Even over Zoom, with a shaky internet connection, Mikaela Shiffrin—the winningest alpine skier of all time, male or female—is effervescent.
She’s in Austria, I’m in New York, and we’re talking about her stellar season building up to the Milano Cortina Winter Games, where she will be competing in three events. Before the Olympics’ opening ceremonies, her career total wins had reached 108, with her most recent arriving just two weeks prior, in Špindlerův Mlýn, the Czech Republic. Her closest competitor? The retired Swede Ingemar Stenmark, with 86.
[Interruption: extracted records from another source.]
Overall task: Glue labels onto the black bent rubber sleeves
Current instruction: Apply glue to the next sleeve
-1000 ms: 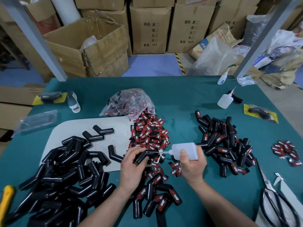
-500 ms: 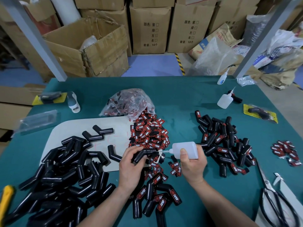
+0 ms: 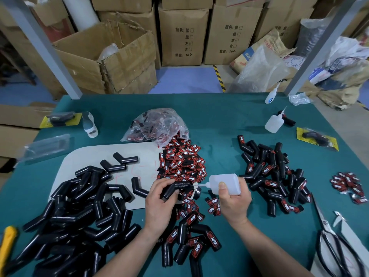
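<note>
Green table (image 3: 219,120), stacked cartons behind it. Open cardboard box (image 3: 119,62) at far left: crumpled clear plastic shows inside, the rest hidden.

Clear plastic bag (image 3: 157,124) at table centre, part full of red-and-black labels; its mouth faces the loose label heap (image 3: 181,162) just in front.

Glue bottle (image 3: 224,183), translucent white, lying sideways in the right hand (image 3: 233,200), fingers and thumb wrapped round the body. The liquid level can't be read. The nozzle points left, its tip touching the held sleeve (image 3: 173,189).

Spare bottle (image 3: 273,123) stands upright far right.

The held sleeve is matte black, elbow-bent and open-ended, with no label visible on it. It sits above the table just in front of the label heap, with the left hand (image 3: 158,202) curled round its lower arm. It lies between the bare sleeve pile (image 3: 75,212) on the left and the labelled pile (image 3: 275,176) on the right.
</note>
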The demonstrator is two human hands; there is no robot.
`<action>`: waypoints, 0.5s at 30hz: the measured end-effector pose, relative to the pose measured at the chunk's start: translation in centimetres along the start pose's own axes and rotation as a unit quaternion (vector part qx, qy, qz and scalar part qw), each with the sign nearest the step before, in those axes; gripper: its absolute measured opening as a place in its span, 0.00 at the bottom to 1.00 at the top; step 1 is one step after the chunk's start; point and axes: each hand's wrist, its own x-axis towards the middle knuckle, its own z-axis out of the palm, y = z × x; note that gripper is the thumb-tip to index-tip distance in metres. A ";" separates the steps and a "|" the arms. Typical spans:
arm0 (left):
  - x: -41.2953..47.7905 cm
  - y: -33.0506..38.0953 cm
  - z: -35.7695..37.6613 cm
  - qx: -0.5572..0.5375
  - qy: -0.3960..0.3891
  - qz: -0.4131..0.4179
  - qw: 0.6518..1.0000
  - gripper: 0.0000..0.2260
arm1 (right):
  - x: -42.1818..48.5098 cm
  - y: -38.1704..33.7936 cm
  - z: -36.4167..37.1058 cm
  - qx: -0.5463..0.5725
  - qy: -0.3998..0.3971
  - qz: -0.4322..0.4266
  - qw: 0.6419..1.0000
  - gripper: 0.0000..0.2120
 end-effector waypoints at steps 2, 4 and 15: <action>0.0 0.2 0.1 -0.016 0.006 0.000 1.000 0.18 | 0.2 -0.1 -0.1 0.004 0.003 0.001 1.000 0.14; 0.0 0.4 0.1 -0.016 0.015 0.005 1.000 0.19 | 0.3 -0.1 -0.1 0.004 0.005 0.003 1.000 0.14; -0.1 0.6 0.2 -0.015 0.014 0.013 1.000 0.20 | 0.2 0.0 -0.1 0.004 0.002 0.001 1.000 0.13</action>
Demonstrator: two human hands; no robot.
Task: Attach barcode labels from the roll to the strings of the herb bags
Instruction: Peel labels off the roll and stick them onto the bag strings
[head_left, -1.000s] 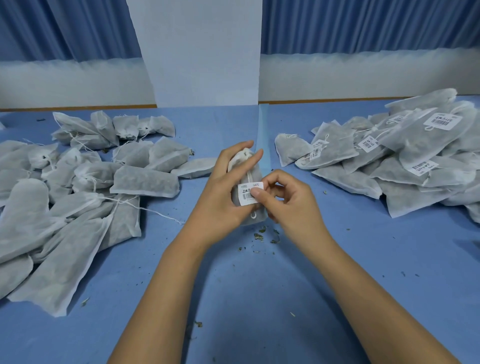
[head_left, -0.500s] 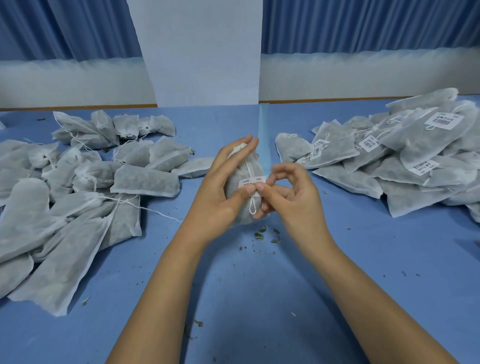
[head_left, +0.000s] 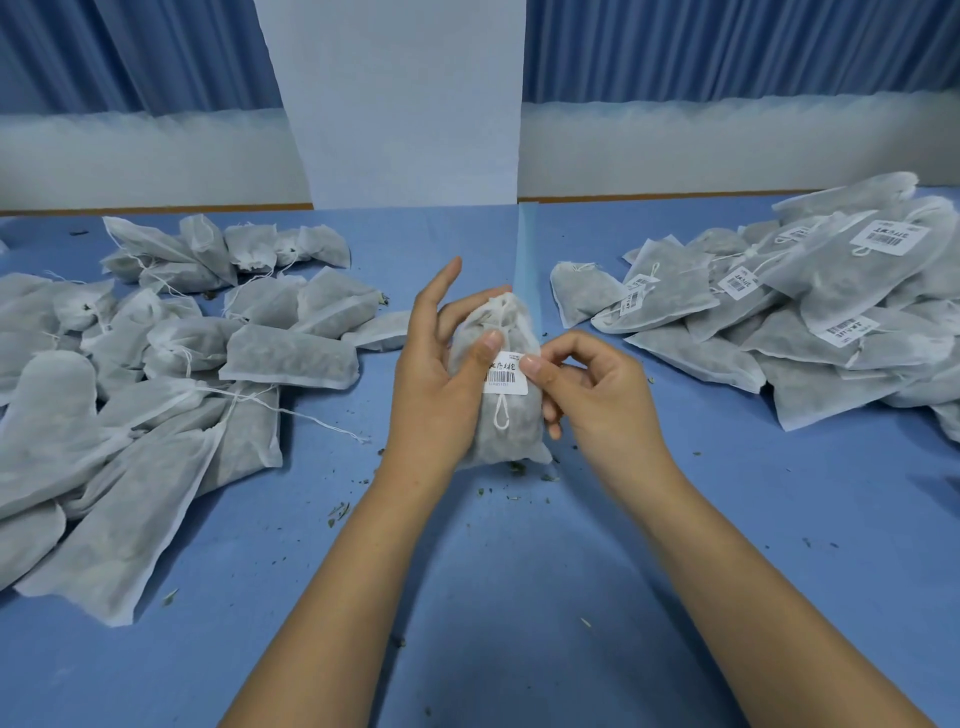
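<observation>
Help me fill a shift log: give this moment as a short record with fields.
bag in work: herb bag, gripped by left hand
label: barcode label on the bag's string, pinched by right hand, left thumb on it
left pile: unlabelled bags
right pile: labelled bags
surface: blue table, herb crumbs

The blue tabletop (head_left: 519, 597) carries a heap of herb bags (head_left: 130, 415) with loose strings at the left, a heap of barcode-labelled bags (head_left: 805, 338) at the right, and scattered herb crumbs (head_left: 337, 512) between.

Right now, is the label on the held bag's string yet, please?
On: the label sits across the string on the bag; the loop hangs below it.
</observation>
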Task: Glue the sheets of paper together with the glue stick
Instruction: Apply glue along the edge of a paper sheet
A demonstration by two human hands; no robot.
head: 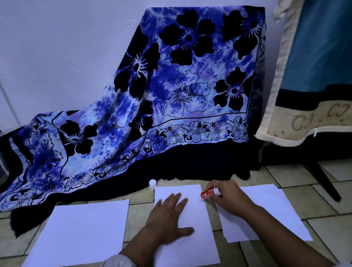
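Observation:
Three lots of white paper lie on the tiled floor. The middle sheet (pixel 198 245) is pinned by my left hand (pixel 167 218), which rests flat on it with fingers spread. My right hand (pixel 228 196) grips a red glue stick (pixel 207 194), uncapped, its white tip touching the middle sheet's right edge near the top. A single sheet (pixel 77 233) lies to the left. A small stack of sheets (pixel 265 212) lies to the right, partly under my right forearm. The white cap (pixel 152 183) stands on the floor just beyond the middle sheet's top left corner.
A blue floral cloth (pixel 168 96) drapes over something against the wall, its dark hem reaching the floor just beyond the papers. A cushioned piece on a dark leg (pixel 322 183) stands at the right. Beige floor tiles (pixel 336 226) surround the papers.

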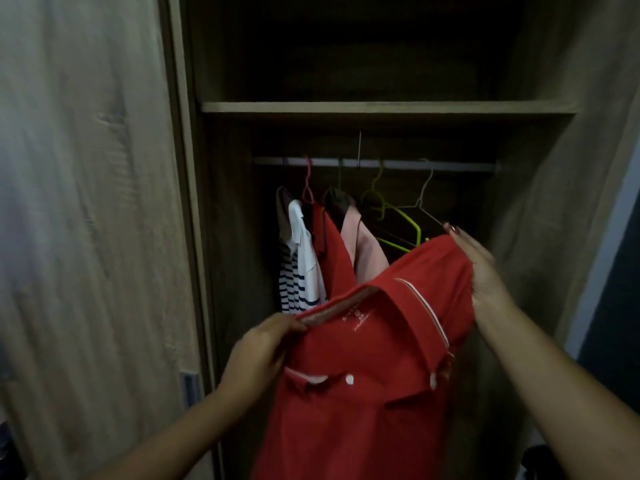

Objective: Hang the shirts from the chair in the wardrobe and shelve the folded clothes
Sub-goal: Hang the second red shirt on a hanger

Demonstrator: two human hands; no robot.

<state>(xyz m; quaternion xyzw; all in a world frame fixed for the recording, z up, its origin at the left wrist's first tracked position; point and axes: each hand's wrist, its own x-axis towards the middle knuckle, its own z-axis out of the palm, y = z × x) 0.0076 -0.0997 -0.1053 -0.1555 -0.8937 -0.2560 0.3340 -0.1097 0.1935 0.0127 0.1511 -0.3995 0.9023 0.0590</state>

The Colorado native, now 30, participated in her first Games in 2014. Those were held in Sochi, Russia, and there, at just 18, she won gold in the slalom event. (She’d collect more hardware from Pyeongchang, in the giant slalom race, in 2018.) All of this is to say: At Milano Cortina, Shiffrin has nothing to prove statistically, only more to give back to a sport that has already given her so much. As she’ll say in our conversation: “I don’t know that I’ve ever been inspired to keep skiing based off of a race. I’m inspired by the work we put into it.”
Below, Shiffrin describes her headspace going into Milano Cortina, her rebound from a brutal puncture injury sustained in Vermont in 2024, and her dream podcast guest.
Vogue: Hey, Mikaela! Thanks for making the time to speak with us. We know you’re in peak training mode. Where are you right now?
Mikaela Shiffrin: My pleasure! I am in Austria, in a town called Reiteralm.
When did you get to Europe?
I’ve been here since the beginning of December and I’ll be here until March! I was also here from the end of September through mid-November, and then we had a short stint in the US for some races at Copper Mountain [Colorado]. Then we went to Canada and then we came back to Europe. But usually, our season is basically October until March, racing every weekend, and most of the races are in Europe.
Milano Cortina will be your fourth Olympic Games. Your first, at age 18, was 12 years ago. What would you say is different now for you mentally? And what feels the same?
That’s crazy, actually, to think that it’s been 12 years. I mean, I know it’s been that long, but you don’t hear it out loud very often! My first Olympics was a very eye-opening experience. There was so much that I just didn’t know. And you can’t be told it, you can’t learn about it from a book. You just have to go and compete and experience it. In Sochi, the US ski and snowboard team bid on a hotel ahead of time for all of us to stay in. So we had our own little cocoon, which was huge, because on day one, norovirus hit the athlete village and everybody got sick.
I feel like that happens often with the villages…
Really, every Olympics experience has been different. Beijing during the COVID era was something different entirely. With Milano Cortina, I guess it’s not so much about what to expect, but it’s more like… how to not set expectations. The one thing that I’ve learned, every single time, is that the Olympics are never going to be what you think they’re going to be.